Życie zaczyna się po spłaceniu długów, czyli jak automatyzacja pomiaru długu wspiera płynność technologiczną aplikacji PZU
W PZU od 4 lat wyznacznikiem poziomu aktualności technologicznej aplikacji jest tzw. Dług Architektoniczny. Pod tym pojęciem, często używanym w IT, kryją się wszystkie odchylenia od standardów naszej organizacji, jasno określonych w Katalogu Technologii i Narzędzi (KTN). Aby sprawnie dokonywać detekcji tych nieprawidłowości, zaczęliśmy od wypracowania autorskiej metody pomiaru. Nie był to skończony proces – do dzisiaj wprowadzamy narzędzia automatyzujące zbieranie danych i sam pomiar. Pozwala nam to na lepsze zarządzanie bezpieczeństwem i zgodnością z wymaganiami prawnymi oraz regulacjami, takimi jak na przykład DORA.
Autor
Andrzej Borawski
Dlaczego to robimy
Dług technologiczny jest „hamulcowym” firmy w efektywnym wykorzystaniu najnowszych technologii do budowania rozwiązań biznesowych.
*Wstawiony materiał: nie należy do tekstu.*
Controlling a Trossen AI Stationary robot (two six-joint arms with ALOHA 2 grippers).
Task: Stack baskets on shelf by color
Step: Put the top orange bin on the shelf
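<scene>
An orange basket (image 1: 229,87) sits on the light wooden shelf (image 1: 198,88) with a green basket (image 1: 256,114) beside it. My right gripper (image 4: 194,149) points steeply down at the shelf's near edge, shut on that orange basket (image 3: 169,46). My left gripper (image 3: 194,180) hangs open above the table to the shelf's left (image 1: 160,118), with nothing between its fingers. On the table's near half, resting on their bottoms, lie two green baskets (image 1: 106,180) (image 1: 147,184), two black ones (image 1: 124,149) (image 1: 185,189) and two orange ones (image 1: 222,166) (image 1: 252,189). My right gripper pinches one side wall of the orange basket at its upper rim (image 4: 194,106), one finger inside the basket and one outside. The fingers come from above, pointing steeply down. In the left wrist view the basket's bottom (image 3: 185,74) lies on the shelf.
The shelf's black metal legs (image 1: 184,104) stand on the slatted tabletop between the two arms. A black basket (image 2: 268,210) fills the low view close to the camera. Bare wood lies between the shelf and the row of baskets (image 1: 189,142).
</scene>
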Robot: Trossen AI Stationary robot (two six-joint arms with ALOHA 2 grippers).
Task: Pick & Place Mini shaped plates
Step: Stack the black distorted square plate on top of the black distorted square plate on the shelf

Już w początkowej fazie pomiarów zastosowane przez nas narzędzia pozwoliły sukcesywnie zmniejszać zadłużenie. Niestety, ze względu na zależność całego procesu od „czynnika ludzkiego”, wyniki były obciążone znacznym błędem pomiaru. To właśnie dało nam impuls do wdrożenia automatyzacji.
Jak do tego podeszliśmy
Chcieliśmy ewolucyjnie udoskonalać to, co już działa. W tym celu zaadaptowaliśmy jedno z istniejących w firmie rozwiązań ekstrakcji technologii i zależności aplikacyjnych. Wytworzyliśmy narzędzia do mapowania tych informacji na format KTN rozumiany przez naszą metodykę pomiaru. Ale wciąż nam było mało 😊 Za cel wyznaczyliśmy sobie uniezależnienie się od platform technologicznych typu Java, PHP, .NET, Python etc. Jednocześnie mieliśmy świadomość, że dotychczasowa metoda pomiaru wymaga rozbudowy o dodatkowe narzędzia, pozwalające na automatyczną analizę podatności, zgodności licencyjnej i cyklu życia technologii. Nasze poszukiwania doprowadziły nas do wyboru formatu Bill of Materials (SBOM) jako standardu opisu technologii i narzędzi klasy Software Composition Analysis (SCA) jako źródła wymaganej wiedzy.
Jakie technologie za tym stoją
„Core” platformy pomiarowej stanowi nasze autorskie rozwiązanie SELF/CRA, które potrafi pobierać z kodu źródłowego dane o technologiach wykorzystywanych w aplikacjach, integrować je, mapować i generować wynik miary długu. O technologiach wykorzystywanych w SELF/CRA czytaj tutaj.
W pierwszej fazie do identyfikacji technologii posłużył nam Apache Maven Dependency, ostatecznie zdecydowaliśmy się na jednak OWASP CycloneDX i jego generatory dedykowane różnym technologiom, m.in. CycloneDX Maven Plugin, CycloneDX Gradle Plugin, CycloneDX SBOM for npm. Do analizy technologii w oparciu o zewnętrzne źródła wiedzy stosujemy OWASP Dependency Track.
Liczby, tego projektu 
- 161 - liczba systemów objętych pomiarem.
- 86 – liczba systemów analizowanych automatycznie.
- 10,5 tys. - liczba zidentyfikowanych wystąpień technologii w formacie KTN.
- >80% - odsetek wystąpień technologii w formacie KTN identyfikowanych automatycznie.
- >100 tys. - liczba zidentyfikowanych wystąpień technologii w formacie SBOM gotowych do analizy w narzędziach SCA.